Thinking about quitting your job? Go tell your boss - ronsho
http://www.ronsho.com/2014/10/quitting-job-tell-boss/

======
tmorton
This advice is only for a very specific situation. If you can certainly find a
better position quickly, but your boss is a decent person who's interested in
your success, then absolutely tell them that you're thinking about leaving.

But that's a rare situation. Basically, it's people who were hired as junior
engineers and have leveled up. Years 2-5 of your career are when your position
can become mismatched with the broader market.

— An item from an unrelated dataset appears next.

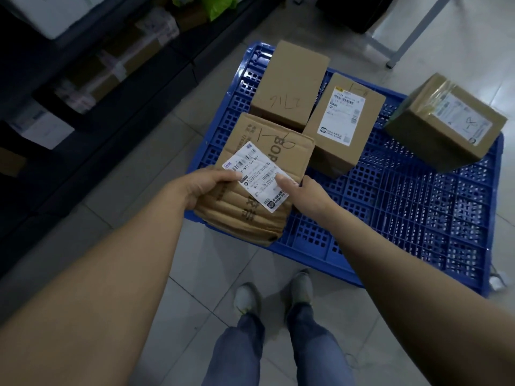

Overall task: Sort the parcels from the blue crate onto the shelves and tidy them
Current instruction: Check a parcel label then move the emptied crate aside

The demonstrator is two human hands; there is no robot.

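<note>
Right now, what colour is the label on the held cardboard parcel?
The paper label is white with black print; head view.

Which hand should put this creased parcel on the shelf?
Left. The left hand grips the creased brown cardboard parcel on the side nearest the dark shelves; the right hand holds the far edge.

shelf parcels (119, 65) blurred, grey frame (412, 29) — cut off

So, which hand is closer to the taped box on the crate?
Right. The right hand holds the creased parcel at its right edge, the taped box beyond, further right; the left hand holds its left edge, farther off.
</note>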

If you're just testing the market, and you might find that your current job is
your best available option, don't tell your boss. Similarly, if you're fleeing
a bad situation but you need the paychecks for a little while, don't tell your
boss.

------
steffan
This is horrible advice! In the real world, you will encounter a variety of
bad outcomes utilizing it.

If you are ready to leave, you're giving up control of when and how once you
tell your boss.

It's exceptionally naive to think that everyone will structure the nature and
timing for your benefit instead of theirs and/or the company. You may be asked
to resign on the spot or give notice. In some secure environments you may be
walked out by security on the spot.

Additionally, if your plans fall through or you have a change of heart, you
will be regarded as disloyal, which may follow you and impede future
promotions or assignments.

Finally, if you have a vindictive boss with contacts in the industry or
destination company, they can quash existing or pending job offers to keep you
or punish you. Cf. Jobs/Apple/Google

------
kelnos
I think this is fairly naive and depends a _lot_ on your boss and company.
I've worked at places where interviewing elsewhere is seen as disloyal. I know
of places where giving your two weeks means getting escorted out on the spot.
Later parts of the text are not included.